*Required work:* What is needed is the number of lines in the data below that include "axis", stated by itself.

--------

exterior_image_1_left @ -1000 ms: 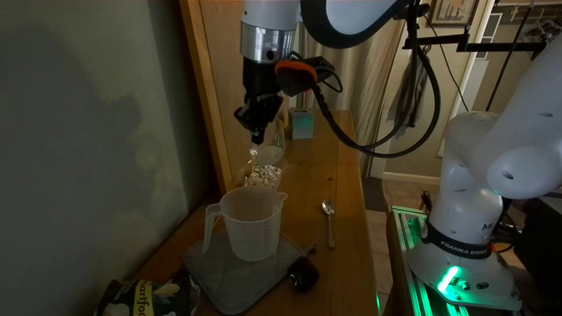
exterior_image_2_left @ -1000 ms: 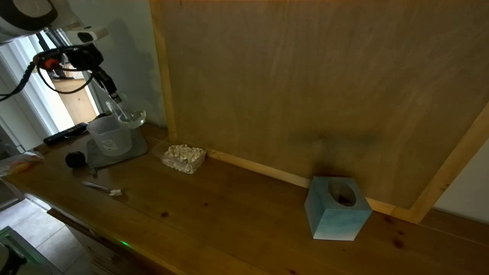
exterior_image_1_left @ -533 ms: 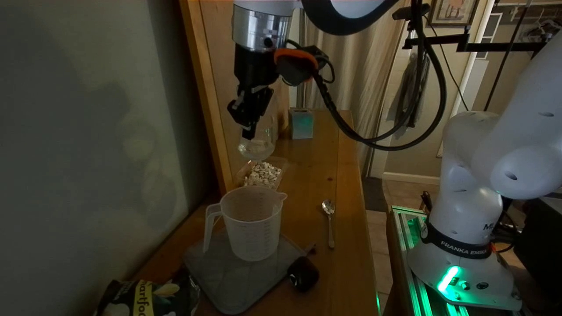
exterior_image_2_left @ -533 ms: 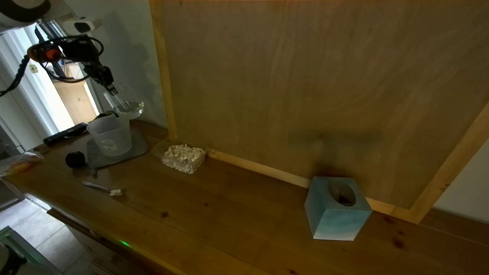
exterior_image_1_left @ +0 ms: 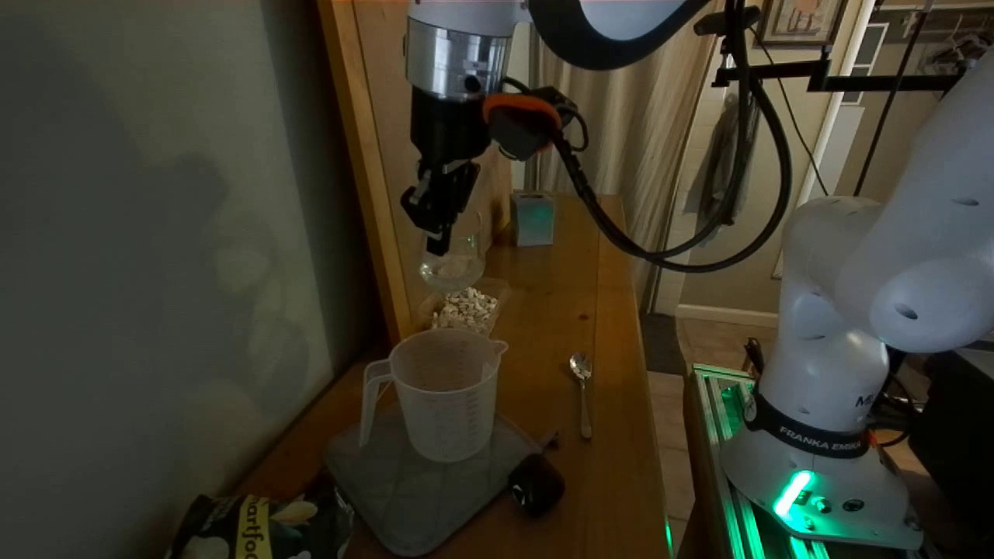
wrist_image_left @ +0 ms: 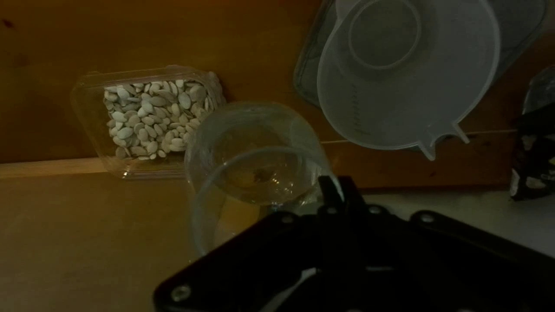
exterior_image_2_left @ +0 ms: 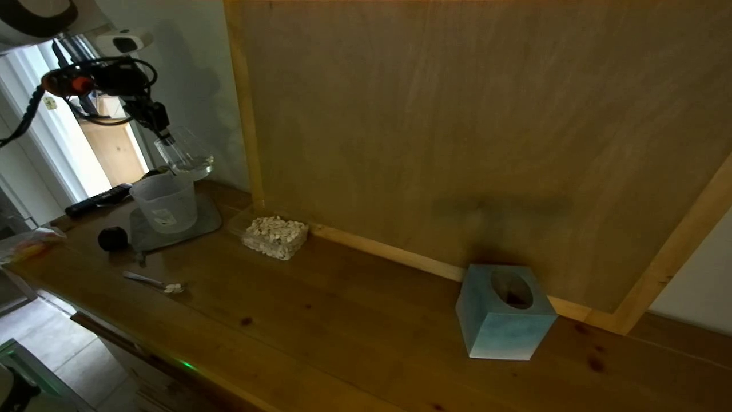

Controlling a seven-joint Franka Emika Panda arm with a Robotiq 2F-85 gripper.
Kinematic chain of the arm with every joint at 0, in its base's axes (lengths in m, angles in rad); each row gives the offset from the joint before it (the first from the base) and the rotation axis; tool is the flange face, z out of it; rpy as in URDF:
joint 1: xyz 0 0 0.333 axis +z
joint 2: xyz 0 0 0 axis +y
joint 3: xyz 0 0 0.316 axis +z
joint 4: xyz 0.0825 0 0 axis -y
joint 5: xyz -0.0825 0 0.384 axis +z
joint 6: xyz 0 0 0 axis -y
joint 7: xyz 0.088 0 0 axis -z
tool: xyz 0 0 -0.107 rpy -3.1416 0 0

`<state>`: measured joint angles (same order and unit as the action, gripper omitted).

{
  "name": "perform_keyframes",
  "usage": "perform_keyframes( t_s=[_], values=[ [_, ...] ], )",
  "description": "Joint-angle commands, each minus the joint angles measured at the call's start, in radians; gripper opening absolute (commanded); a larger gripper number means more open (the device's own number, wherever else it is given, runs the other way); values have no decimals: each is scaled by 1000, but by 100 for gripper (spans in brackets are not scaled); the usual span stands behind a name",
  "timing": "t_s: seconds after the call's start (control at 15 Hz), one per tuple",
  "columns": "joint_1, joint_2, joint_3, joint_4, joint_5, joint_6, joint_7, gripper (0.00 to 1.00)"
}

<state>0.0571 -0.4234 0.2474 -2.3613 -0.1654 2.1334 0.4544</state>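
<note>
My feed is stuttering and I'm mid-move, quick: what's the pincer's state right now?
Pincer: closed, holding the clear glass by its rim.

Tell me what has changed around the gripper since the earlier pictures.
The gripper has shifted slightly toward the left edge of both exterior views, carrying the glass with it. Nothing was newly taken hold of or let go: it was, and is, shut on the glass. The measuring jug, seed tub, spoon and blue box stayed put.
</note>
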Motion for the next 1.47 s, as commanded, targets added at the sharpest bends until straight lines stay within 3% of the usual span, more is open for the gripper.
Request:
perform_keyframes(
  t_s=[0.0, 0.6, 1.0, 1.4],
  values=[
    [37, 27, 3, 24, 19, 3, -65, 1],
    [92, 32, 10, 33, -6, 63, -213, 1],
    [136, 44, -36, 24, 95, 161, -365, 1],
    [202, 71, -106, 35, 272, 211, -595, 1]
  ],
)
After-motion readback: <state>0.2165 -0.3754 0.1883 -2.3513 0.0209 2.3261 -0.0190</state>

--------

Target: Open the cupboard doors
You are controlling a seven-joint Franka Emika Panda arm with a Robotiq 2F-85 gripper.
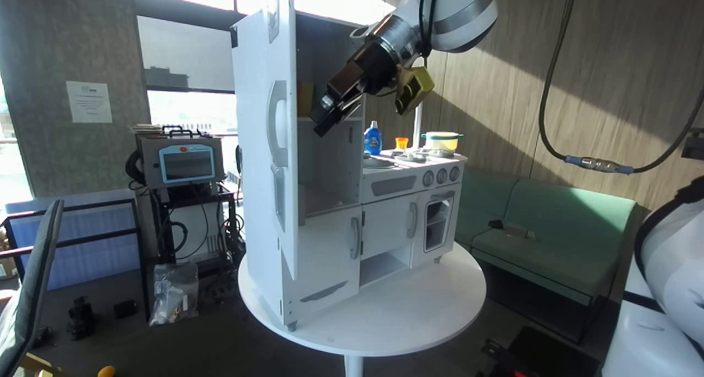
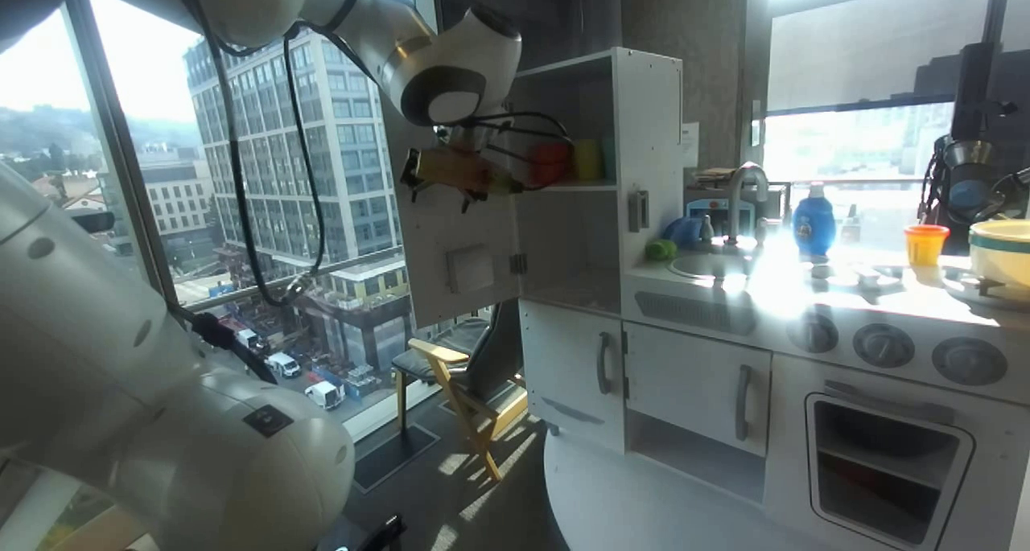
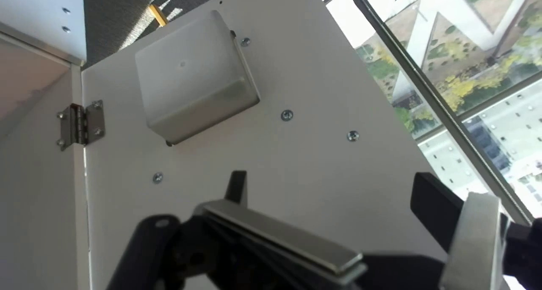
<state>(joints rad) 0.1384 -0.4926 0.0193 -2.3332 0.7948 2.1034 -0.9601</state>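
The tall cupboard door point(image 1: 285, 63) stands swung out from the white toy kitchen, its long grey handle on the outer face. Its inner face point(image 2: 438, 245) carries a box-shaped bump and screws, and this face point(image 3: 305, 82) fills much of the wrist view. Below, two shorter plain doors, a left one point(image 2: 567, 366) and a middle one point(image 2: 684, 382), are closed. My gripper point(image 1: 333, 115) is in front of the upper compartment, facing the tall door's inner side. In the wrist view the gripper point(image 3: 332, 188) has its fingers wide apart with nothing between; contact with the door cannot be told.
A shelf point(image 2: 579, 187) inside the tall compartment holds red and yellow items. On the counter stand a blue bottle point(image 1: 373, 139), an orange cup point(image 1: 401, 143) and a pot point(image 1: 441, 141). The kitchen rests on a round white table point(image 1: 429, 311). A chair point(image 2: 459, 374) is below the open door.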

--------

*Completed task:* 8